Part of this bipartisan consensus around tax cuts owes to economic conditions and part owes to ideological considerations. On the rebound from a sharp recession, both parties are interested in jump-starting the economy with cash while also supporting families and businesses struggling due to social distancing measures.
Meanwhile, policy recommendations coming from leading wonks at prestigious research institutions to celebrity political candidates have extolled the virtue of cash as a tool for alleviating poverty and providing flexible support for families in the 21st century.
Looking at these two plans, however, the divide between Republican and Democratic administrations becomes clear. Despite prominent Republicans like Mitt Romney, Marco Rubio, and Mike Lee backing pro-poor cash programs, federal polarization still led them to “no” votes on the American Rescue Plan. At the state level, there is more crossing the aisle: Democrats were split on their votes for the state budget, though many who voted for it were likely more drawn to the inclusion of school funding reform than the income tax cut.

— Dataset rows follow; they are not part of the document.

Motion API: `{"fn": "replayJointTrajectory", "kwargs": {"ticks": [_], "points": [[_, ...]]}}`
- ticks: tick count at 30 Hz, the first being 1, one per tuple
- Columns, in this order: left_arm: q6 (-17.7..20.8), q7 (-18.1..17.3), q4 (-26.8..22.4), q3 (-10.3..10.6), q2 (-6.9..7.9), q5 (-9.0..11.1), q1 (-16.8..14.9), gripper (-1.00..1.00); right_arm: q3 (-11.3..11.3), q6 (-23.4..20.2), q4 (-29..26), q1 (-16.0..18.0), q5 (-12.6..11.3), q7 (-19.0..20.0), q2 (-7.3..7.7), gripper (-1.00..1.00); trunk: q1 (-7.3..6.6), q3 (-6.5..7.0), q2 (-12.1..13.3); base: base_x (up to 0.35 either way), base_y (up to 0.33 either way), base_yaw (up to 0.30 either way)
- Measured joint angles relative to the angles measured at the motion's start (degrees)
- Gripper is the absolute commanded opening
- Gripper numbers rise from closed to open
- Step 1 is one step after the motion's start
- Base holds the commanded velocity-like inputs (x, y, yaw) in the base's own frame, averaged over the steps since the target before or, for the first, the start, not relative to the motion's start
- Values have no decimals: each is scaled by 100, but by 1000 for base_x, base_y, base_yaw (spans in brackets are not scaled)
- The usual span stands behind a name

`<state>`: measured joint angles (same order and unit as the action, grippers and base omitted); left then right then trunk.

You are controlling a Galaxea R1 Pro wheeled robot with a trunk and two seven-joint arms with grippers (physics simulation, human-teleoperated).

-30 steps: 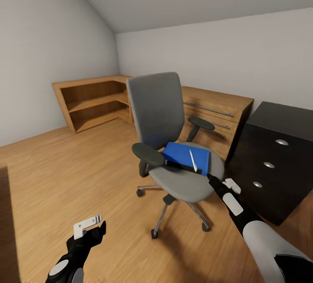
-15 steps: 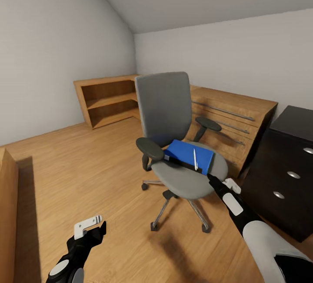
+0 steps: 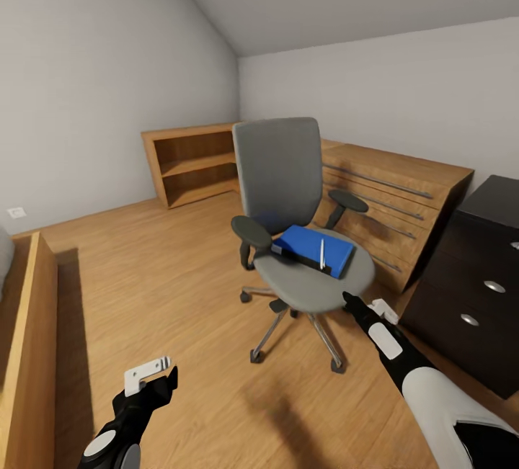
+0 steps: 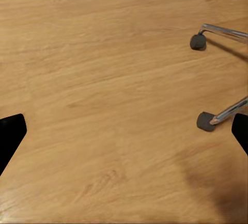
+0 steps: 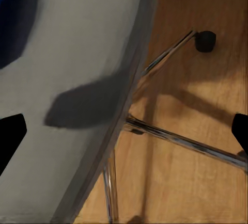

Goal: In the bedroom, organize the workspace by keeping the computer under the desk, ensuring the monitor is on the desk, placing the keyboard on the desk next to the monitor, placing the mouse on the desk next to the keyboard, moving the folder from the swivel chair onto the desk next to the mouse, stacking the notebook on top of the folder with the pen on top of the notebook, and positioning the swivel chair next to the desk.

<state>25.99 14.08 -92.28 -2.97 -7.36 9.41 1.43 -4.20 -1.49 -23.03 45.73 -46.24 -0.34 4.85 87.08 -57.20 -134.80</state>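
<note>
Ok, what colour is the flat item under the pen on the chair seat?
Blue, with the white pen on it; clearest in the head view.

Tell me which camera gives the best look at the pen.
The head view: the pen lies white and whole on the blue stack on the swivel chair. The wrist views catch the chair's seat and castors.

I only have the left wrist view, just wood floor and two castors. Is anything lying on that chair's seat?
Observer: Yes. On the seat of the swivel chair lies a blue flat item, with the pen on top of it.
Operator: Where's the right end effector?
Observer: The right end effector is at the seat's front edge, open, short of the blue item.
Operator: What's beside the chair?
Observer: A black drawer unit stands at the chair's right in the head view.
</note>
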Motion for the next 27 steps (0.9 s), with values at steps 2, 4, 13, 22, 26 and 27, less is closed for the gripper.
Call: {"fn": "replayJointTrajectory", "kwargs": {"ticks": [2,4,13,22,26,27], "points": [[0,0,0,0,0,0,0,100,-3,11,16,0,14,2,-1,100,-1,0,0,-45,0,1],[0,0,0,0,0,0,1,100,-5,22,21,0,39,5,-8,100,-2,0,0,-8,0,0],[0,0,-1,0,0,0,3,100,16,-24,-3,0,13,-3,-23,100,-2,0,0,-1,0,0],[0,0,0,0,0,0,-1,100,41,-22,0,-4,-6,-6,-25,100,-1,-1,1,-157,0,0],[0,0,0,0,0,0,1,100,50,-18,0,-4,-8,-6,-44,100,-1,-1,1,-7,0,0],[0,0,0,0,0,0,2,100,53,-18,1,-5,-7,-6,-48,100,-1,-1,1,-2,0,0]]}}
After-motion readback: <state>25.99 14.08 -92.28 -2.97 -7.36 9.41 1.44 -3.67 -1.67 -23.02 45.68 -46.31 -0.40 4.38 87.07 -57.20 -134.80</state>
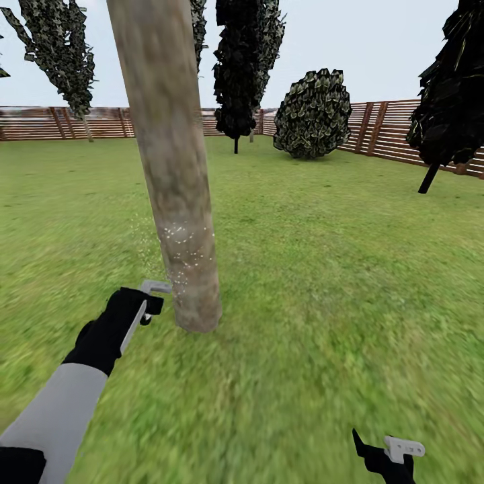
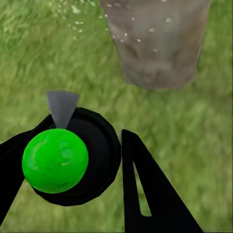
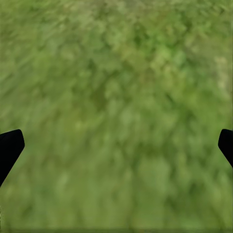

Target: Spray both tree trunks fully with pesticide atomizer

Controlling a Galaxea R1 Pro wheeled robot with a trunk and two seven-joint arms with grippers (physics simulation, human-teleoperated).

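The left gripper [image 1: 149, 304] was clamped on the pesticide atomizer [image 2: 73, 155], held low just beside the tree trunk [image 1: 176, 202] so its nozzle faced the bark; white droplets speckled the trunk's base. The right gripper [image 1: 390, 454] hung spread and empty over the grass [image 3: 116, 97], well clear of the trunk
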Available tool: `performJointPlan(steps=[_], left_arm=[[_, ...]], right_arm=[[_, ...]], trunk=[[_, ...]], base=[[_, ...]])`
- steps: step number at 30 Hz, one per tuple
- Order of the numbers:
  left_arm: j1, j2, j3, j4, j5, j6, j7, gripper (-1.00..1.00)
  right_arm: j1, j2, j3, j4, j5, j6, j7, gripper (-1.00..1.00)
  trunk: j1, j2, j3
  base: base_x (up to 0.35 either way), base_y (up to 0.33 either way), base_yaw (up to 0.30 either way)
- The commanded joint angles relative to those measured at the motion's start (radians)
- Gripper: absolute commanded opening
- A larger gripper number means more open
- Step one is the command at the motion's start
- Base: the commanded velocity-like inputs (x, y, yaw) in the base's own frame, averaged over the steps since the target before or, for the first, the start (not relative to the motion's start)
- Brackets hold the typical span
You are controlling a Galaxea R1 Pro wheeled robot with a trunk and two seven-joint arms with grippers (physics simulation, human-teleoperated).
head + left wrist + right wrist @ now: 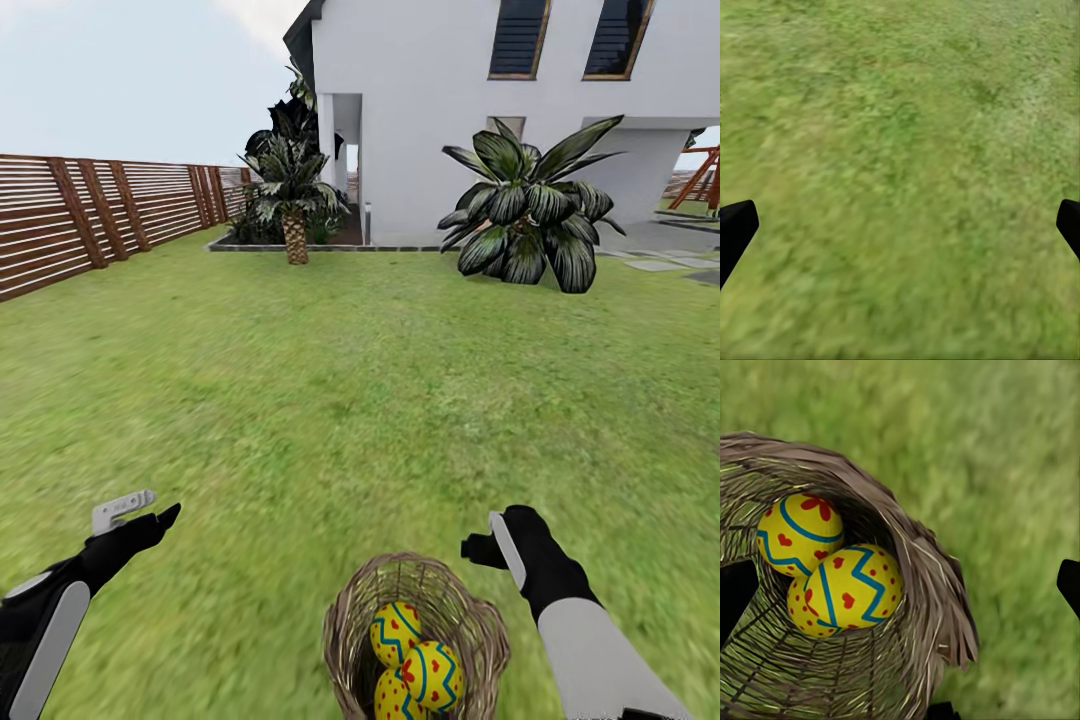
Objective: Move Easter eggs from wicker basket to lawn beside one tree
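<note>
Wicker basket [415, 640] on lawn [350, 400], rim up, all 3 Easter eggs [415, 665] nested inside; right gripper [497, 545] w/ fingers apart just beside rim, prob. staged for 1st pick; left gripper [140, 512] apart, empty, over grass.

lawn [900, 150] mottled green; left fingers [735, 229] black, spread wide apart

This is the back garden of a home. A wide lawn [380, 380] runs up to a white house [500, 110], a brown slatted fence [90, 215] closes one side, and palms [292, 190] grow by the wall.
</note>
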Motion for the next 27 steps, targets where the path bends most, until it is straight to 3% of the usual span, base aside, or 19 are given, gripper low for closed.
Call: performJointPlan(steps=[1,7,17,24,27], left_arm=[[0.000,0.000,0.001,0.000,0.007,0.005,0.001,1.00],[-0.001,0.000,0.000,0.000,0.007,0.003,0.001,1.00],[-0.001,0.000,0.000,0.004,0.006,0.003,0.001,1.00],[-0.001,0.000,0.000,0.005,0.005,0.002,0.001,1.00],[0.000,0.000,0.000,0.005,0.005,0.002,0.001,1.00]], right_arm=[[-0.008,-0.001,-0.004,0.015,0.001,0.003,-0.003,1.00],[-0.032,-0.008,-0.005,0.090,0.008,0.000,-0.003,1.00],[-0.038,-0.024,-0.008,0.131,0.009,-0.002,-0.022,1.00],[-0.039,-0.045,-0.012,0.170,0.008,-0.055,-0.049,1.00],[-0.039,-0.050,-0.012,0.180,0.007,-0.062,-0.057,1.00]], trunk=[[0.004,-0.008,-0.004],[0.027,-0.050,-0.023],[0.065,-0.120,-0.054],[0.092,-0.169,-0.076],[0.092,-0.169,-0.076]], base=[[0.000,0.000,0.000],[0.000,0.000,0.000],[0.000,0.000,0.000],[0.000,0.000,0.000],[0.000,0.000,0.000]])
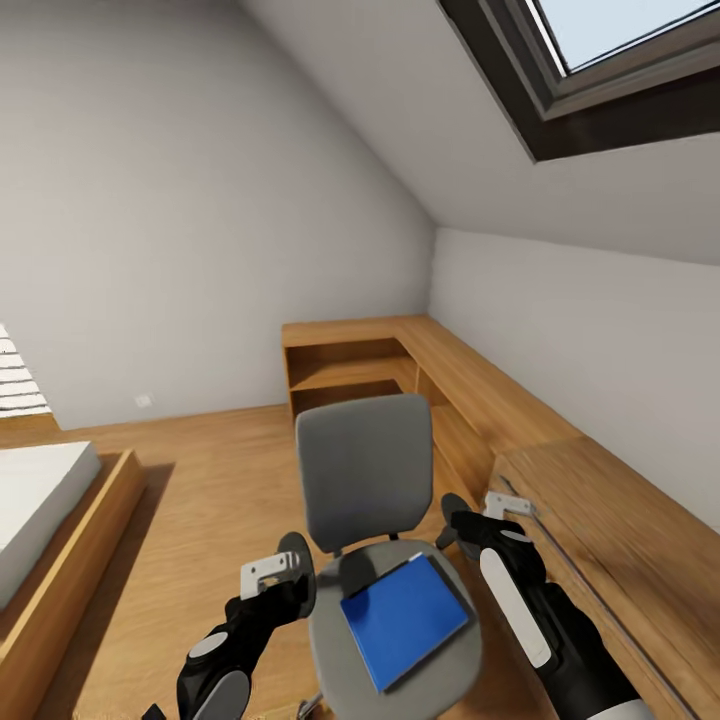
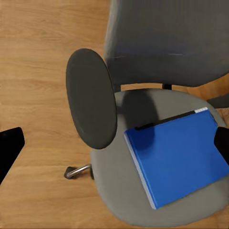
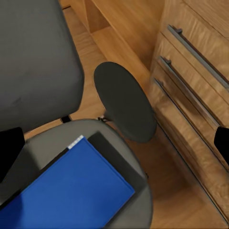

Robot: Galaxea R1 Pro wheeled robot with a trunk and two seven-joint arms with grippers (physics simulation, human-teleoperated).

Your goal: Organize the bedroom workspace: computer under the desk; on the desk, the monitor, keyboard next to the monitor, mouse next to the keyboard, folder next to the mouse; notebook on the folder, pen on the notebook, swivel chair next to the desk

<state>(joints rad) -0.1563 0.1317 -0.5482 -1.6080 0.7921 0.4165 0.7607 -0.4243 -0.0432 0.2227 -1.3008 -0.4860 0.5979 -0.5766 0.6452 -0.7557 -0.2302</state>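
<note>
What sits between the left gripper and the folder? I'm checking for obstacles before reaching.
The swivel chair's black armrest stands between the left gripper and the folder, seen in the head view.

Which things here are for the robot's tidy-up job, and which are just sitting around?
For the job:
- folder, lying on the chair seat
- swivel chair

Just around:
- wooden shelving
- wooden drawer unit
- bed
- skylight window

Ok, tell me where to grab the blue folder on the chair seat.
Take the folder by its front corner, which slightly overhangs the seat edge nearest the robot, coming from above and in front. It lies flat, so only an overhanging edge lets a finger slip under.
</note>
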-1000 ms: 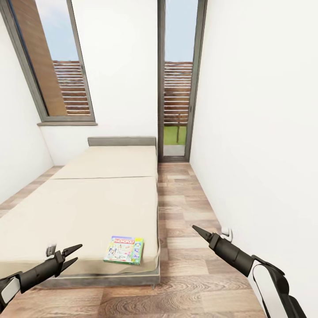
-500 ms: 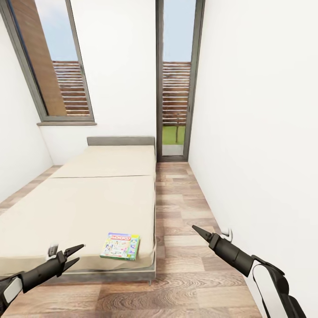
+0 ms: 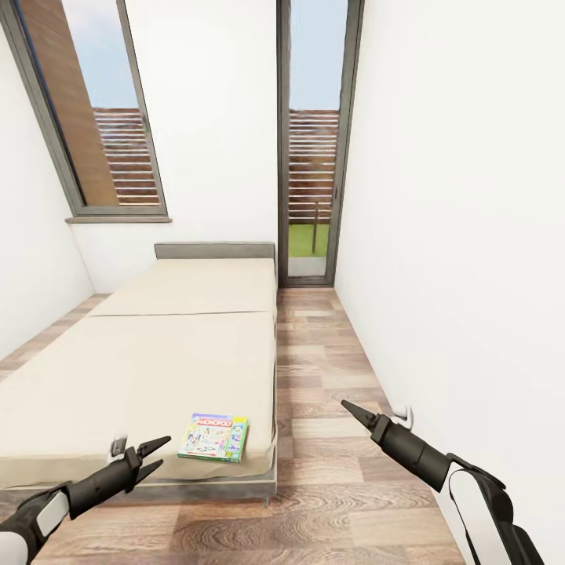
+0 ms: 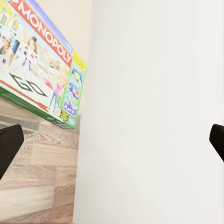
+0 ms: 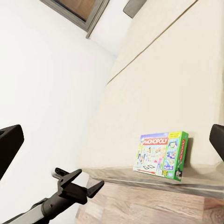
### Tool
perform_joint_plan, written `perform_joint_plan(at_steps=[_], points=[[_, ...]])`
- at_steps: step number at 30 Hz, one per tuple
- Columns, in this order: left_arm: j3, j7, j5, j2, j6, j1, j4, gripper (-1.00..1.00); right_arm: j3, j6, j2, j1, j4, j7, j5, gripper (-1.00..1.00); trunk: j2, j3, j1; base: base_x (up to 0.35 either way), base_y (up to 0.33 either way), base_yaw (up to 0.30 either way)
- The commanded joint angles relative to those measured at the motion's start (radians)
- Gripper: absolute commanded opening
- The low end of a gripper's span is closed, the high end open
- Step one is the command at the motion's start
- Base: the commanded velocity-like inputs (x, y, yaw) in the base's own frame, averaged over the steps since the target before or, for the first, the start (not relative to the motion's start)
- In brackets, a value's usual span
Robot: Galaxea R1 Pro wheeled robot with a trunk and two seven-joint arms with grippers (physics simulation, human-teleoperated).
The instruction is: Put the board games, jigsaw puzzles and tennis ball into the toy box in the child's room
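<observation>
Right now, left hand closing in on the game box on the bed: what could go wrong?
1. The board game lies flat near the bed's foot corner; a nudge from the left hand could push it over the edge onto the floor.
2. A flat box on a soft mattress gives open fingers little edge to grip.
3. The right hand hangs close to the wall; turning might clip it.
</observation>
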Motion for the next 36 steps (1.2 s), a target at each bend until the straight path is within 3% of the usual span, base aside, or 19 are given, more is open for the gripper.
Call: perform_joint_plan(at_steps=[1,10,33,36], points=[[-0.003,0.003,0.006,-0.005,0.009,-0.001,0.0,1.0,-0.001,0.007,0.0,-0.001,0.0,0.002,-0.003,1.0,0.0,-0.001,0.0,0.0,0.0,0.0],[-0.002,0.05,0.007,-0.065,0.008,-0.001,0.0,1.0,-0.002,0.008,0.0,-0.001,-0.001,0.002,-0.003,1.0,0.0,-0.001,0.0,0.0,0.0,0.0],[-0.001,0.076,0.009,-0.071,0.007,-0.001,0.0,1.0,-0.003,0.008,-0.002,-0.001,-0.001,0.004,-0.003,1.0,0.0,-0.001,0.0,0.0,0.0,0.0],[-0.001,0.085,0.009,-0.071,0.006,-0.001,0.0,1.0,-0.003,0.008,-0.002,-0.001,-0.003,0.006,-0.003,1.0,-0.021,-0.01,0.011,0.0,0.0,0.0]])
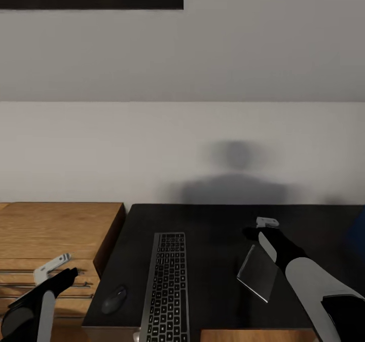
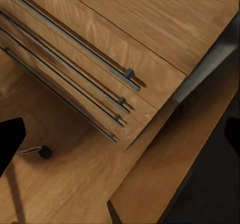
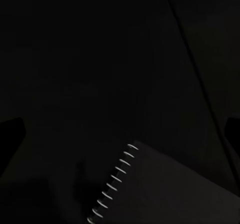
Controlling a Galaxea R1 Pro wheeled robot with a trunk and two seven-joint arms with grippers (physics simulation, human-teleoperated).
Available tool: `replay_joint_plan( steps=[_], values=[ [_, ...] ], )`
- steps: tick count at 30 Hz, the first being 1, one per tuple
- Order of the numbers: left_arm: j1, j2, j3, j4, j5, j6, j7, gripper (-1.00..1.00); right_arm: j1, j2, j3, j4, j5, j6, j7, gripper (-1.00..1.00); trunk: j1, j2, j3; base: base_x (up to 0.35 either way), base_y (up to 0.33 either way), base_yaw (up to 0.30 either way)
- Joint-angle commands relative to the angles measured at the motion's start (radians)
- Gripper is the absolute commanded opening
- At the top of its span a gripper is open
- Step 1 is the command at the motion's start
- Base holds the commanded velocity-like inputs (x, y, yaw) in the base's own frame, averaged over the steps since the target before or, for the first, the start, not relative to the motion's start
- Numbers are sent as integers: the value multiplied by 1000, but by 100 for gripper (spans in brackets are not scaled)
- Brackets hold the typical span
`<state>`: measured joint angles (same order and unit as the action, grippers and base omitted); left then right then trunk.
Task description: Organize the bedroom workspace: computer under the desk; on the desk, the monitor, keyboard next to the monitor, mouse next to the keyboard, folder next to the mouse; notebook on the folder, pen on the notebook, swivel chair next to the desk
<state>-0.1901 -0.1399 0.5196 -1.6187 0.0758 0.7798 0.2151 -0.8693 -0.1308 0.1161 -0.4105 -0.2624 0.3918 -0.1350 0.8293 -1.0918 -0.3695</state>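
Observation:
On the black desk (image 1: 213, 230) lies the long keyboard (image 1: 167, 286), lengthwise toward me, with the black mouse (image 1: 114, 299) just left of it. A grey notebook (image 1: 258, 273) with a spiral edge (image 3: 112, 184) rests right of the keyboard, under my right forearm. My right gripper (image 1: 258, 229) hovers open over the dark desk top just beyond the notebook, its fingers spread wide (image 3: 120, 129). My left gripper (image 1: 62, 270) is open too (image 2: 120, 134), left of the desk above the wooden drawer fronts.
A light wooden dresser (image 1: 56, 230) with metal bar handles (image 2: 75, 49) stands against the desk's left side. A small black caster on a chrome leg (image 2: 44, 152) sits on the wooden floor. A dark blue patch (image 1: 356, 236) shows at the desk's right edge. A white wall rises behind.

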Motion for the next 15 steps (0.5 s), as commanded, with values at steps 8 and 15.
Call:
replay_joint_plan(
  steps=[8, 15],
  values=[
    [-1, 27, 70, -1, 109, -40, 6, 100, -1, -2, 8, -2, -11, 4, -8, 100, 31, -57, -26, 0, 0, 0],
    [-1, 41, 105, -1, 189, -49, 5, 100, -1, -2, 8, -2, -10, 4, -8, 100, 58, -106, -48, 0, 0, 0]
  ],
)
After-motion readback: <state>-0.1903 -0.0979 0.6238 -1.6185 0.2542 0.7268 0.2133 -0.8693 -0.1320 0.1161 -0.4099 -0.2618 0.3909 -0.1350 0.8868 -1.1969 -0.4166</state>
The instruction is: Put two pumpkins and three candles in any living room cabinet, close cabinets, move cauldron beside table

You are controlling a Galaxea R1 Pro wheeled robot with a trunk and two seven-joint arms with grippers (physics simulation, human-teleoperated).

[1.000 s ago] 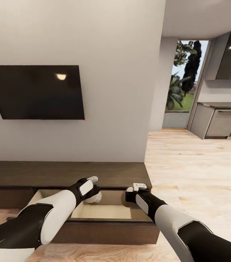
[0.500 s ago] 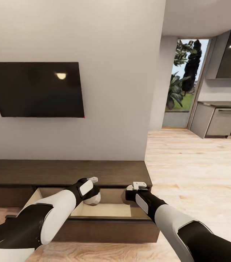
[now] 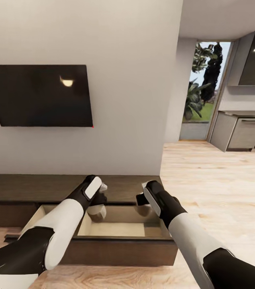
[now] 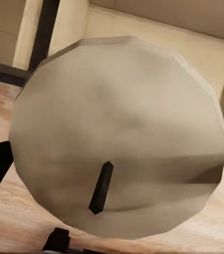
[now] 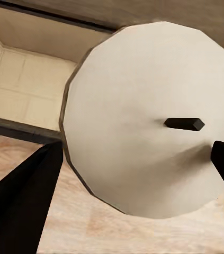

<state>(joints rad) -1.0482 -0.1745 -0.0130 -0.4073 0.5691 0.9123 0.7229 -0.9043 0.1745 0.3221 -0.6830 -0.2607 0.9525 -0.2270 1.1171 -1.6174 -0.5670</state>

While the American Rescue Plan directs funds to low-income households, the Ohio House tax cuts accrue more heavily to high-income households. This is because the Ohio House’s budget is more interested in reducing state reliance on income tax overall.
This isn’t necessarily bad policy. Income taxes tend to be higher in the United States than in most developed countries, which rely much more heavily on taxes on goods and services. The U.S. in fact taxes goods and services lower than any OECD country.
This may seem counter to our understanding of Europe since income taxes impact the poor less than sales taxes, but sales taxes distort the economy less than income taxes. Coupled with payments to low-income families, a high-sales tax, low-income tax scheme can balance equity and efficiency goals effectively.
For instance, the Legislative Service Commission estimates the income tax cut in the House budget will reduce revenues by $380 million over the next two years. In 2019, my firm estimated that a 10% federal match refundable state earned income tax credit (a tax cut targeted toward low-income working families) would cost about $210 million a year, which would amount to $420 million over two years.
This is in the same ballpark as the House cut in size, but with an average of $250 going to each low-income worker compared to the $0-1 tax cut cited to accrue to poor and low-income families under the current plan. Thus, an earned income tax credit expansion could reduce income taxation while simultaneously promoting equity goals.
It’s easy to characterize tax cuts themselves as good or bad, but in today’s current political environment, tax cuts are a consensus tool for improving the economy and promoting equity. The question is what kind of tax cuts we want, and the economic evidence available to us tells us that all tax cuts are not created equal.